WHAT NEEDS TO BE DONE: Search the entries below for the word "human", then copy each line in which it is found.

MATERIAL PROVIDED:

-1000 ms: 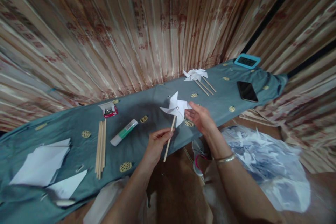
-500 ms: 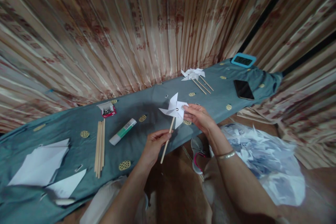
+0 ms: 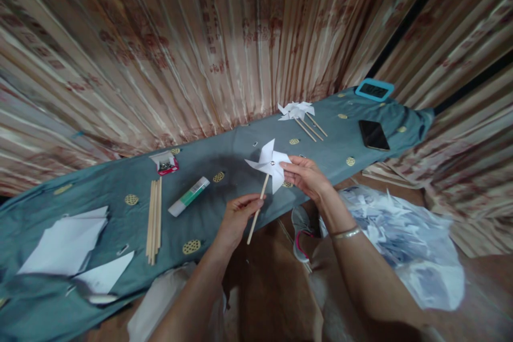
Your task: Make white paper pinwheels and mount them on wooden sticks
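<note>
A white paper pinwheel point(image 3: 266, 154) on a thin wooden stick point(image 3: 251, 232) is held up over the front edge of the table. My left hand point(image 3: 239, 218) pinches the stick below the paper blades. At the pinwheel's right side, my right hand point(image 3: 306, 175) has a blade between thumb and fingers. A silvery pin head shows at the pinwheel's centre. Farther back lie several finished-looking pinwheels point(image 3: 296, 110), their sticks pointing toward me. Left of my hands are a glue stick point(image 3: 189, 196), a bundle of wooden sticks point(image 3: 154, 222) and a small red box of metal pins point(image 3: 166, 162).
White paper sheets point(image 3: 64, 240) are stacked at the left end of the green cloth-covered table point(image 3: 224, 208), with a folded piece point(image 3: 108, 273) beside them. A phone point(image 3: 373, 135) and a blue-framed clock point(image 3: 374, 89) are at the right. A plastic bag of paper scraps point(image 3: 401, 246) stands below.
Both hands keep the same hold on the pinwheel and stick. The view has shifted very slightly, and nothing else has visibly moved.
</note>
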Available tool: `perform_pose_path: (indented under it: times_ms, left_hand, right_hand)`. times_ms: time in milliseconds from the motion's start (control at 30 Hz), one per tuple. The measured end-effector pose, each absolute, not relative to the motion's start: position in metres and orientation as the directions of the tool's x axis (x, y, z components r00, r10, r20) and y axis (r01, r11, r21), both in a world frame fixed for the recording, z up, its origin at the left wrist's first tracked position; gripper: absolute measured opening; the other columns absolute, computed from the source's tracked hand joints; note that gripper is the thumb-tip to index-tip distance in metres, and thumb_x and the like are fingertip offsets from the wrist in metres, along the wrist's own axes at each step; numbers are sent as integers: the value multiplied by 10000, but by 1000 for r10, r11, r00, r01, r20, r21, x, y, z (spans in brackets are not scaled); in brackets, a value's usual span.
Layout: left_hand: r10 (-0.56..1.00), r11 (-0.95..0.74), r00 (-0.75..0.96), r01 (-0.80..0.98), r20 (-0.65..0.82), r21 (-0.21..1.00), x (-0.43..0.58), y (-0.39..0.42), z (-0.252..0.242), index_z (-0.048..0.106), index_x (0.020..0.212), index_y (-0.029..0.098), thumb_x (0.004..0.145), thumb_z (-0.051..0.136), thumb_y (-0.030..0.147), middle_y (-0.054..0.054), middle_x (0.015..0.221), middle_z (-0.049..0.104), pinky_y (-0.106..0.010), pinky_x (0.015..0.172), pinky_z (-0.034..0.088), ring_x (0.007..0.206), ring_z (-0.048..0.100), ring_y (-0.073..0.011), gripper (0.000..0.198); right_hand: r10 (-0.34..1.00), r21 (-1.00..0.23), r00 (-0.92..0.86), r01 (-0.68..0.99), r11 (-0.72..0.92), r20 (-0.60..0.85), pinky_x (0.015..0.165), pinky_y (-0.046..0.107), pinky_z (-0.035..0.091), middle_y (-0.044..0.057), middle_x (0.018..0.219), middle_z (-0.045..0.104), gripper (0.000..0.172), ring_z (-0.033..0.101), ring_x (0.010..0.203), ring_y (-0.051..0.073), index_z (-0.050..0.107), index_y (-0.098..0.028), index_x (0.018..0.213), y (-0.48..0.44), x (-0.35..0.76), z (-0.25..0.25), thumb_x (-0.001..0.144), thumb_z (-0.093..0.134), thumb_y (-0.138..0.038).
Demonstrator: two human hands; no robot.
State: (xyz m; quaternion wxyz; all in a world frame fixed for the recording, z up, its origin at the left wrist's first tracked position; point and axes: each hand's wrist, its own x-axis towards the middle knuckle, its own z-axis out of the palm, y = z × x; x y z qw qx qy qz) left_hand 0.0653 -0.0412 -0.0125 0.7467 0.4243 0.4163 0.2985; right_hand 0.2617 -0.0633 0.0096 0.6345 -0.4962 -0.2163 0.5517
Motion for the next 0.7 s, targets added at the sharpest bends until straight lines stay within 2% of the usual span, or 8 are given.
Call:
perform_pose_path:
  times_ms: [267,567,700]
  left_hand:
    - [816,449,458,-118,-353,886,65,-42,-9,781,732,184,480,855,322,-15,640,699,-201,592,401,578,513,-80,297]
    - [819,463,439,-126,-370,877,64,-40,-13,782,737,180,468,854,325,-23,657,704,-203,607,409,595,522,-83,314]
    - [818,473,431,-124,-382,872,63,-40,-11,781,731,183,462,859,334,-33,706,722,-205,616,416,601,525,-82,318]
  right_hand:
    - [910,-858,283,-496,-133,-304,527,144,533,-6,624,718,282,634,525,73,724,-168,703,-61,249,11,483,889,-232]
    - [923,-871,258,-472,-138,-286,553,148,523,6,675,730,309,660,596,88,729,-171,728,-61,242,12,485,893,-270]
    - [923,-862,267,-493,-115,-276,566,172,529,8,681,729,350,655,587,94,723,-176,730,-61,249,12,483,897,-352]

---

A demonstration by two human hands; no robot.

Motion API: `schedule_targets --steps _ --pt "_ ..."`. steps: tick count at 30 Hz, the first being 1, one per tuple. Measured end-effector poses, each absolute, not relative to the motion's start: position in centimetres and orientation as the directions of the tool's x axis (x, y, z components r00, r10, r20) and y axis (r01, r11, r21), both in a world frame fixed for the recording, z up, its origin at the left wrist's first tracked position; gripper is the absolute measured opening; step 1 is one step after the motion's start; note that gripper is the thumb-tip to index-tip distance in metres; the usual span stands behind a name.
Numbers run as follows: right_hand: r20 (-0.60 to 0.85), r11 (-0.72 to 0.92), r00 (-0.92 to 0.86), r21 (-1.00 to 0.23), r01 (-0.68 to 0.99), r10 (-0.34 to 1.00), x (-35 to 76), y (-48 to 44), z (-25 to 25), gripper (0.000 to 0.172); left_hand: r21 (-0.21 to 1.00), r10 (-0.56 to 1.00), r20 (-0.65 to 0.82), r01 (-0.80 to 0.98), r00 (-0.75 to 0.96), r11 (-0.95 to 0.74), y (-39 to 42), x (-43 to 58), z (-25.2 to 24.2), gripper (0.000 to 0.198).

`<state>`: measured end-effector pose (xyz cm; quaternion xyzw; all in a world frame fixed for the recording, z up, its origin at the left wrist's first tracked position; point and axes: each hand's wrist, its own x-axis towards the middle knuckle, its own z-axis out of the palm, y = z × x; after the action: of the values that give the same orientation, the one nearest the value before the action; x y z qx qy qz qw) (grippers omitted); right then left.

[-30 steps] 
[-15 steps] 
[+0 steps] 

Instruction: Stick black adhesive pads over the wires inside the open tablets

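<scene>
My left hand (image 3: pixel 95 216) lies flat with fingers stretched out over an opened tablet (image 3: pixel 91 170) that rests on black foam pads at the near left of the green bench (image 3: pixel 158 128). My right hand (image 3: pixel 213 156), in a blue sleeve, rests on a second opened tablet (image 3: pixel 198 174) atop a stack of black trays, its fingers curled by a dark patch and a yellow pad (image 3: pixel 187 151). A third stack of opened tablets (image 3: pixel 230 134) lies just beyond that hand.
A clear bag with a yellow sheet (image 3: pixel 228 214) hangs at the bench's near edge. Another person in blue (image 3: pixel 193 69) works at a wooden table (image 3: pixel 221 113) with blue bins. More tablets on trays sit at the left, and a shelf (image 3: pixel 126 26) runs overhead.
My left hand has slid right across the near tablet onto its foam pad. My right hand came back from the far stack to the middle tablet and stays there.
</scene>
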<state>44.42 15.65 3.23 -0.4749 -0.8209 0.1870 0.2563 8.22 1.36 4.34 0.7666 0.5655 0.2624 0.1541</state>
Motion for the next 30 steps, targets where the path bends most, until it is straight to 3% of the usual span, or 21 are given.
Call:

TASK RESPONSE:
Demonstrator: two human hands; no robot.
A demonstration by two human hands; no robot.

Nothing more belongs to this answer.